[Items from a data source]

= = = =

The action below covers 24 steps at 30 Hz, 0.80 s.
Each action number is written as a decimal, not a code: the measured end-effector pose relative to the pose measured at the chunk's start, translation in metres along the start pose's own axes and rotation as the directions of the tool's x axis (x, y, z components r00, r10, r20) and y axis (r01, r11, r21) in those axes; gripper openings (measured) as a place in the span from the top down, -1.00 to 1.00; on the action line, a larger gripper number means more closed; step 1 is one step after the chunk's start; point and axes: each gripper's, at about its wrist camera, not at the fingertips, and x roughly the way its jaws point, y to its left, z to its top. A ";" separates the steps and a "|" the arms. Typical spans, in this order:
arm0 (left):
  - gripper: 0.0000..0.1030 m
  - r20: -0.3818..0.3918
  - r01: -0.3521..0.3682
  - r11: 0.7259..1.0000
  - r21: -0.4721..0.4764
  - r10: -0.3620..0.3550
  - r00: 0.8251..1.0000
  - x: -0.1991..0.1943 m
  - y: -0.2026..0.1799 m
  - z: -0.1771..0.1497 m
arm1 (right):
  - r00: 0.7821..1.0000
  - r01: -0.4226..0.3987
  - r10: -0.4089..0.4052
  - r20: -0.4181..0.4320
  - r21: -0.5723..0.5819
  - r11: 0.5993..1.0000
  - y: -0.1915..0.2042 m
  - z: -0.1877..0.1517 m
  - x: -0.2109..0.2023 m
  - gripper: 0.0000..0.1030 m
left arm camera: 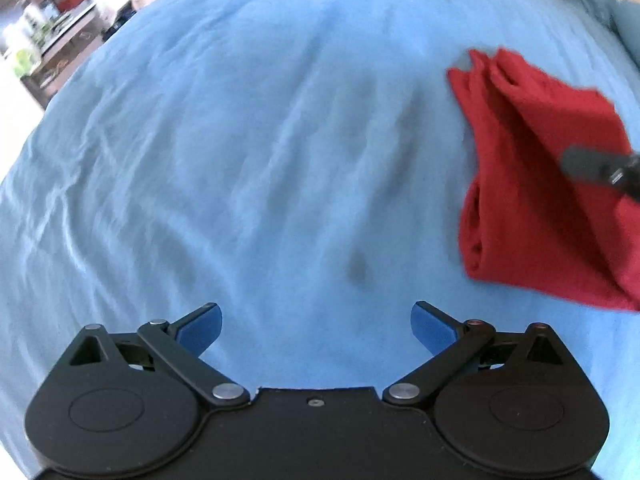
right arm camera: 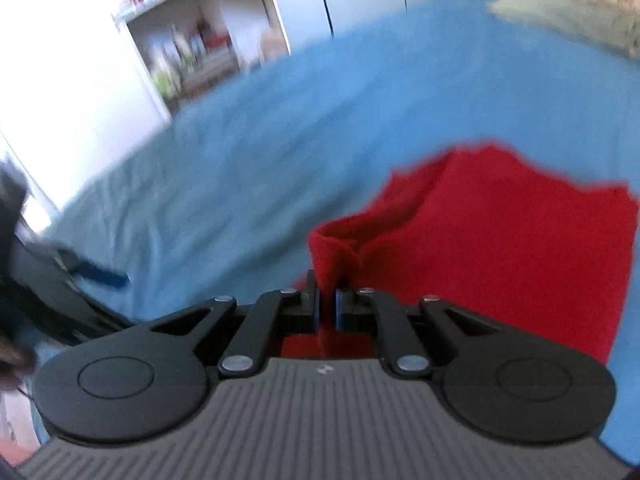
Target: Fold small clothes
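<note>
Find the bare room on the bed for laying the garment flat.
The blue sheet is bare from the red garment across to the shelf-side edge. Crowded only beside the garment, pinched in the right claw.

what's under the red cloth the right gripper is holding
Blue bedsheet shows all around the red cloth, pinched by the right gripper. Whatever lies directly beneath the cloth is covered.

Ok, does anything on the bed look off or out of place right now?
A small dark spot marks the blue sheet, like a stain or damp patch. Otherwise the red cloth is just bunched in the right gripper, mid-fold; the left gripper is open and empty.
</note>
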 end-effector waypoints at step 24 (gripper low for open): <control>-0.84 0.025 0.251 0.968 0.010 -0.251 0.968 -0.007 -0.041 0.028 | 0.902 0.402 -0.415 -0.118 -0.121 0.908 -0.007 -0.085 -0.066 -0.58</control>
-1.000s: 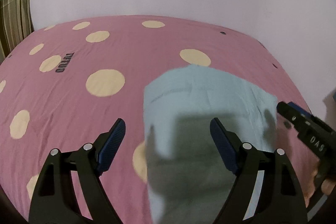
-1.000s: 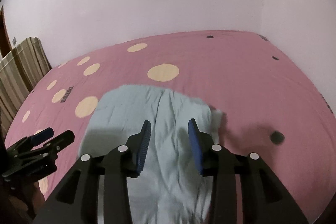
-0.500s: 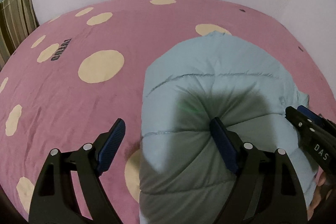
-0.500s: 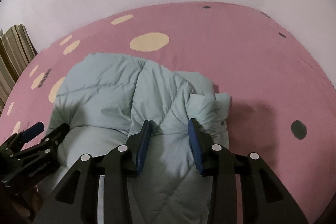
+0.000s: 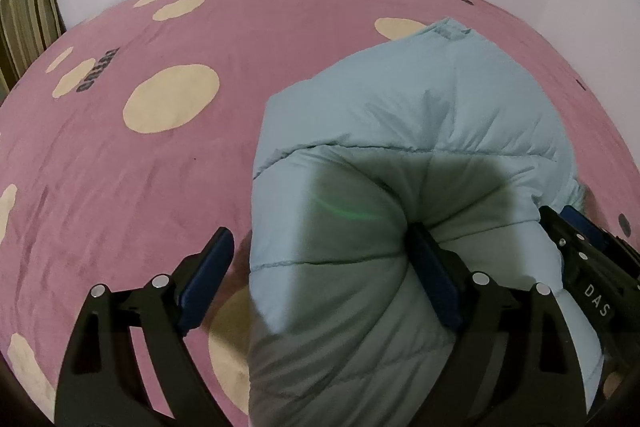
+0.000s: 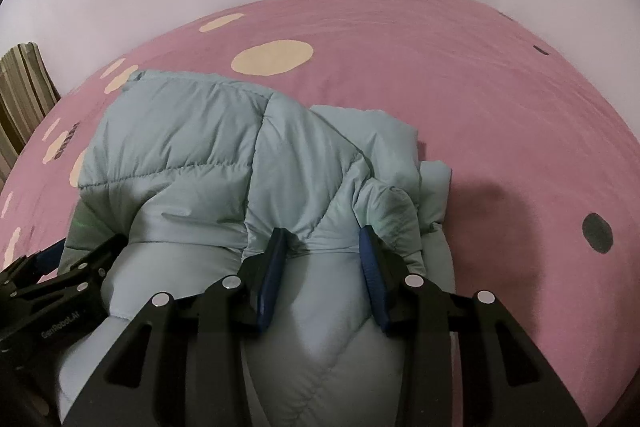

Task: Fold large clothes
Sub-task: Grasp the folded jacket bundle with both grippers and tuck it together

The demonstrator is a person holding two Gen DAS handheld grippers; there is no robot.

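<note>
A light blue puffer jacket lies bunched on the pink bedspread. My left gripper stands over its near left edge with its jaws opening. The right pad digs into the padding, while the left pad hangs free above the bedspread beside the jacket's edge. In the right wrist view the jacket bulges up between the pads of my right gripper, which is shut on a thick fold. Each gripper shows in the other's view, the right gripper at the right edge and the left gripper at the lower left.
The bedspread carries cream and dark dots and reaches pale walls at the back and right. A striped cloth stands at the far left edge. Bare bedspread lies to the left and right of the jacket.
Both grippers have come down toward the bed. The jacket, hanging flat a second ago, now rests folded and puffed on the bedspread. The left jaws stand slightly wider.
</note>
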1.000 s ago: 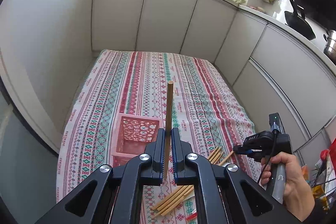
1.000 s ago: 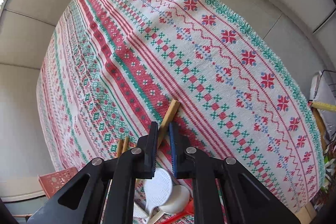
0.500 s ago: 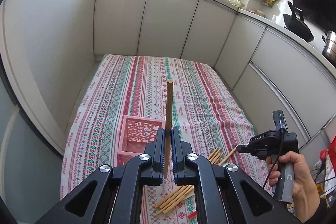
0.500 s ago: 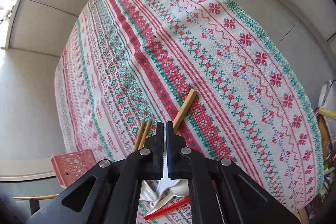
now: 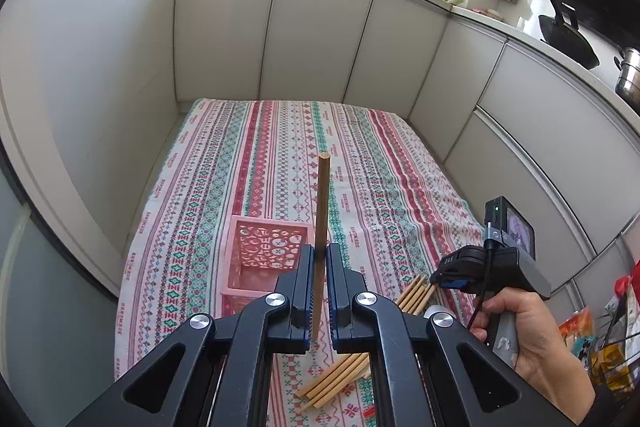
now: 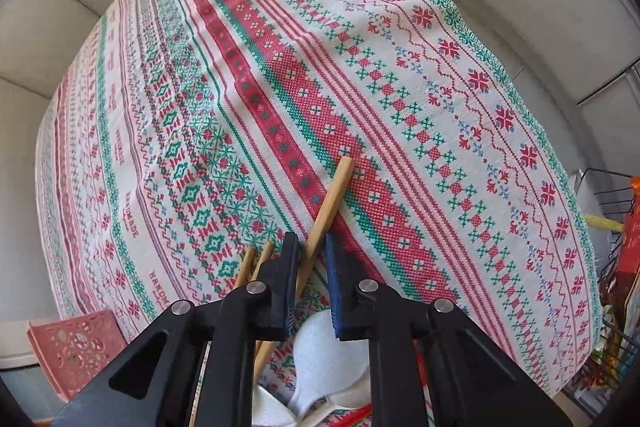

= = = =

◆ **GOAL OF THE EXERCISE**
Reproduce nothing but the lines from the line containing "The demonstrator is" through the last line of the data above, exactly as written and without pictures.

◆ **ANSWER TO THIS PROBLEM**
The demonstrator is a person holding two Gen DAS handheld grippers; there is no robot.

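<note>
A light blue puffer jacket lies bunched on the pink bedspread. My left gripper stands over its near left edge with its jaws opening. The right pad digs into the padding, while the left pad hangs free above the bedspread beside the jacket's edge. In the right wrist view the jacket bulges up between the pads of my right gripper, which is shut on a thick fold. Each gripper shows in the other's view, the right gripper at the right edge and the left gripper at the lower left.
The bedspread carries cream and dark dots and reaches pale walls at the back and right. A striped cloth stands at the far left edge. Bare bedspread lies to the left and right of the jacket.
Both grippers have come down toward the bed. The jacket, hanging flat a second ago, now rests folded and puffed on the bedspread. The left jaws stand slightly wider.
</note>
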1.000 s ago: 
1.000 s ago: 
0.500 s ago: 
0.500 s ago: 
now: 
now: 

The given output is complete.